Digital Signal Processing: The Final
Digital Signal Processing: The Final
DIGITAL SIGNAL
PROCESSING
The Final
REPORT
BY :
• AAKASH SARAWGI 17BEC0918
SLOT:- G1+TG1
Topic :
Speaker Recognition
System Based on MFCC
Table of Content:
Sr.
Topics
No.
1 Abstract
2 Introduction
3 Data processing or Speech Feature Extraction
4 Feature Matching
5 RESULT AND CONCLUSION
6 Acknowledgement
7 References
Abstract :
• Speaker recognition is the process of automatically recognizing who
is speaking on the basis of individual information included in speech
waves. This technique makes it possible to use the speaker's voice to
verify their identity and control access to services such as voice
dialing, banking by telephone, telephone shopping, database access
services, information services, voice mail, security control for
confidential information areas, and remote access to computers. This
document describes how to build a simple, yet complete and
representative automatic speaker recognition system. Such a speaker
recognition system has potential in many security applications. For
example, users have to speak a PIN (Personal Identification Number)
in order to gain access to the laboratory door, or users have to speak
their credit card number over the telephone line to verify their
identity. By checking the voice characteristics of the input utterance,
using an automatic speaker recognition system similar to the one that
we will describe, the system is able to add an extra level of security
Introduction :
• Speaker recognition can be classified into identification and verification.
Speaker identification is the process of determining which registered speaker
provides a given utterance. Speaker verification, on the other hand, is the
process of accepting or rejecting the identity claim of a speaker. Figure 1
shows the basic structures of speaker identification and verification systems.

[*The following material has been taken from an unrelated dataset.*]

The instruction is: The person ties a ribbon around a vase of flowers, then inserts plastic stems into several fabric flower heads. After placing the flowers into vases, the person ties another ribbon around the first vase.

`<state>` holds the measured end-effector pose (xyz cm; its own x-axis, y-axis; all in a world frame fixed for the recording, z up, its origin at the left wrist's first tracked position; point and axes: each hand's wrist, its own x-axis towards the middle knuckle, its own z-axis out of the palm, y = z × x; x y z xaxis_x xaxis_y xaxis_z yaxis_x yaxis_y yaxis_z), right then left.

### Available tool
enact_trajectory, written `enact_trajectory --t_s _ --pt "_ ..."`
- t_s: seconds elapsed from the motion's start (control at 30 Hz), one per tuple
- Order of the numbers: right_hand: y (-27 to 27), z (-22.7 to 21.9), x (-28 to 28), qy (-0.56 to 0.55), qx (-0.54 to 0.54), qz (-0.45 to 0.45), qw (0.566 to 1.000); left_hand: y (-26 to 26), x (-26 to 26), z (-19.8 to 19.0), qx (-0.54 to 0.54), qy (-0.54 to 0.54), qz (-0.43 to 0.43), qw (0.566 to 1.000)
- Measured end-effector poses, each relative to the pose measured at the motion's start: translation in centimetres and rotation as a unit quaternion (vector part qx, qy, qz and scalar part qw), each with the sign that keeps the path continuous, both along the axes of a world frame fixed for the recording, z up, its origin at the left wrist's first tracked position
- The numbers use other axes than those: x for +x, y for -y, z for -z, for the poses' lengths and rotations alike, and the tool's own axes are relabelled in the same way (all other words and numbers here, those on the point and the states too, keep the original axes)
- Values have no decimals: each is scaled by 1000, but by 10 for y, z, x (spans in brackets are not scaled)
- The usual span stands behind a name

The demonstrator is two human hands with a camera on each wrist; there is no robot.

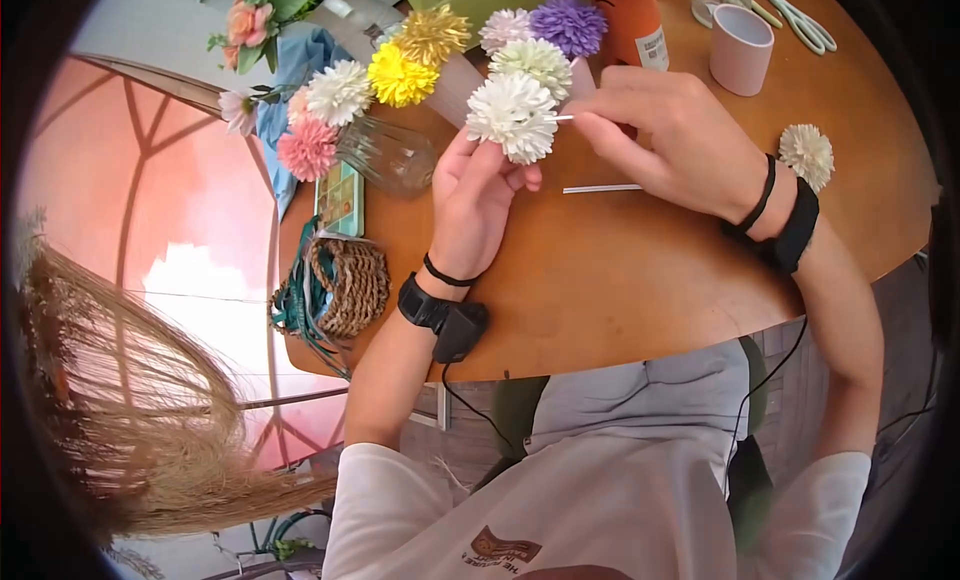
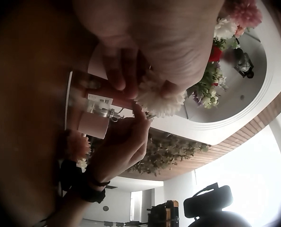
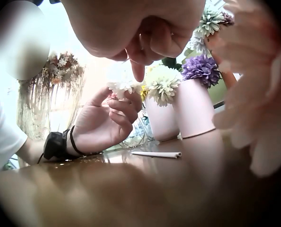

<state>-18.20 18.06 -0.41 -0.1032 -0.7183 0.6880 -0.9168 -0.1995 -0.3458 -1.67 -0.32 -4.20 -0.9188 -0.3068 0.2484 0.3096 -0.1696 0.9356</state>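
Observation:
A white flower head (image 1: 512,118) is held in the left hand (image 1: 472,195), thumb and fingers around its underside; the left wrist view shows the same flower (image 2: 160,100) between the fingers. Just right of it, the right hand (image 1: 680,130) pinches a thin white stick (image 1: 566,118) whose tip is at the flower's edge. In the right wrist view the left hand (image 3: 105,123) holds the flower (image 3: 124,82) below the right hand (image 3: 140,33). Another white stick (image 1: 600,189) lies on the table (image 1: 640,300) below the right hand.
Yellow, pink, purple and pale flowers (image 1: 568,26) stand behind the hands, near a glass vase (image 1: 395,158). A pink cup (image 1: 742,50), an orange bottle (image 1: 635,30) and scissors (image 1: 808,30) are at the back right. A cream flower (image 1: 806,156) lies beyond the right wrist; a woven basket (image 1: 350,285) sits left.

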Motion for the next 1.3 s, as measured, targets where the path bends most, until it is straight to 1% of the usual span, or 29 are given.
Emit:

The system that we will describe is classified as text-independent speaker
identification system since its task is to identify the person who speaks
regardless of what is saying. At the highest level, all speaker recognition
systems contain two main modules (refer to Figure 1): feature extraction and
feature matching. Feature extraction is the process that extracts a small amount
of data from the voice signal that can later be used to represent each speaker.
Feature matching involves the actual procedure to identify the unknown
speaker by comparing extracted features from his/her voice input with the ones
from a set of known speakers.
All speaker recognition systems have to serve two distinguished phases. The
first one is referred to the enrolment or training phase, while the second one is
referred to as the operational or testing phase. In the training phase, each
registered speaker has to provide samples of their speech so that the system can
build or train a reference model for that speaker. In case of speaker verification
systems, in addition, a speaker-specific threshold is also computed from the
training samples. In the testing phase, the input speech I matched with stored
reference model(s) and a recognition decision is made.
Speaker recognition is a difficult task. Automatic speaker recognition works
base on the premise that a person’s speech exhibits characteristics that are
unique to the speaker. However this task has been challenged by the highly
variant of input speech signals. The principle source of variance is the speaker
himself/herself. Speech signals in training and testing sessions can be greatly
different due to many facts such as people voice change with time, health
conditions (e.g. the speaker has a cold), speaking rates, and so on. There are
also other factors, beyond speaker variability, that present a challenge to
speaker recognition technology. Examples of these are acoustical noise and
variations in recording environments (e.g. speaker uses different telephone
handsets).
Data processing or Speech Feature
Extraction
1. Introduction
The purpose of this module is to convert the speech waveform, using digital
signal processing (DSP) tools, to a set of features (at a considerably lower
information rate) for further analysis. This is often referred as the signal-
processing front end. The speech signal is a slowly timed varying signal (it is
called quasi-stationary). An example of speech signal is shown in Figure 2.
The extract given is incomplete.